I understand that TeX has been implemented in the style of literate programming using WEB, so the source code and the code-level documentation are actually in the same file.

Apparently TeX is implemented too in the style of structured programming. I found that one structured program written by Knuth is 50,000 lines of code (source: http://www.literateprogramming.com/lpquotes.html) but that is probably something else than TeX.

I also found the line count of Metafont, which appears to be 23,000 lines of code (source: http://walden-family.com/ieee/dtp-tex-part-1.pdf)

So, how many lines of code is the standard TeX system? References pointing to the original WEB source code are appreciated too; it's not hard to type wc -l.
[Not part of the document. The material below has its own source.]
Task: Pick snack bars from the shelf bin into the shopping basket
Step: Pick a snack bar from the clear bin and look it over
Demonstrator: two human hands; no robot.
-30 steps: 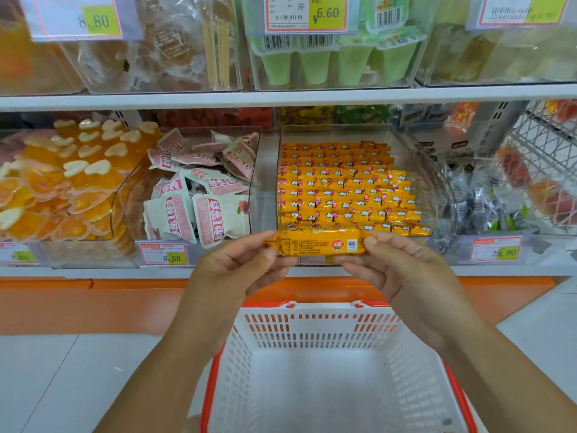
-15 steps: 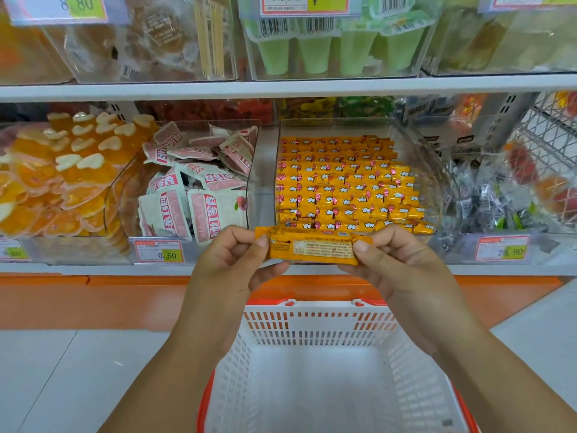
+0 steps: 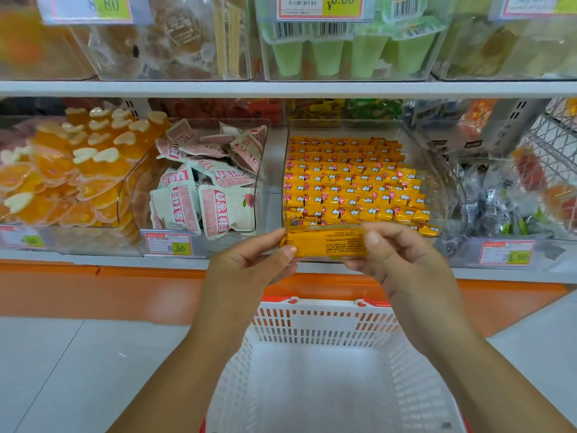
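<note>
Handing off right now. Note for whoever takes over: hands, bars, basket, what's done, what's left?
Left hand: fingers pinch the left end of one snack bar.
Right hand: fingers pinch its right end.
The bar is held level, small-print side facing the camera, in front of the shelf bin, over the basket far rim.
Done: one bar out of the bin.
Left: no bar shows in the basket; drop this one in, then pick more.
</note>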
Related: How many man-years does it take to implement TeX? …although that is about man-years and not source lines.

Best Answer

  • The tex.web file contains 24985 lines at the moment. This is in the literate-programming style, so has a lot of what you might call comments.

  • When passed through tangle (e.g. tangle tex.web), you get Pascal code, but this is comparable to the code produced by a JavaScript minifier: statements are all jammed together on the line and there are line breaks at essentially ad-hoc places. (There are about 6115 lines in this file but that does not really mean anything.)

  • If you run this tex.p through a Pascal pretty-printer, that may be a better indication of the size of the program: I ran ptop -l 10000 tex.p tex.pretty.p and the resulting file was 20619 lines long. Of course this depends on the prettifier etc.

  • Instead if you run tex.web through weave, you get a typeset listing of the program include the “comments”; this is the way the program is intended to be read, and the form in which it has been published as a book. At standard settings, the resulting PDF has 1379 modules followed by the index, printed over about 500 pages.

  • This tex.web is in some sense not the “full” program but a putative “common denominator” program, intended to be easily portable to any Pascal compiler that was around at the time (1982). When ported to one such computer installation (OS, file conventions, etc) it would be accompanied by a (hopefully small) “change-file”. (In fact such a changefile was used even at the original TeX installation at Stanford, where the local editor had text files containing pages, the keyboard included quite a few non-ASCII characters, etc.) So you may want to take such a changefile into account too.

Finally, the image below (via here), in its middle region (i.e. if you ignore the four big boxes on the outside) shows the rough relative sizes (in terms of lines of code / number of modules) of the different parts of the program:

Knuth drawing


Edit: The above was just a quick answer I posted in the morning before going out, but in case there's some further interest:

  • Knuth's 1989 paper The Errors of TeX (DOI 10.1002/spe.4380190702), an updated version of which is reprinted in his collection Literate Programming, contains a definitive and detailed account of TeX's development. His own count, from the paper:

    Now TeX82 is in its third and final phase.* It has grown from the original 4600 statements in SAIL to 1376 modules in WEB, representing about 14,000 statements in Pascal.

    (*A footnote added in 1991, and thus only in the book, mentions the (7-bit→8-bit) “major changes in 1989 that can be said to have inaugurated “Phase 4” of TeX82”.)

  • For more than you want to know: I have started compiling a (very incomplete right now) web page about the program and my attempts to read it. :-)

  • In particular, to get a sense of the size of the program, you may want to look at Richard Sandberg's manual translation of tex.web into C++, which keeps only the code and almost no comments: .cpp (17426 lines (16045 sloc)), .h (3068 lines (2675 sloc))

  • Almost all usage of TeX today is via huge macro packages like LaTeX running on extended TeX programs, so (even not counting the size of the macro packages, more lines than TeX itself!) you may want to consider eTeX, pdfTeX, and XeTeX which are roughly 15%, 50–60%, and (relying heavily on system libraries) 35% bigger than Knuth TeX, respectively.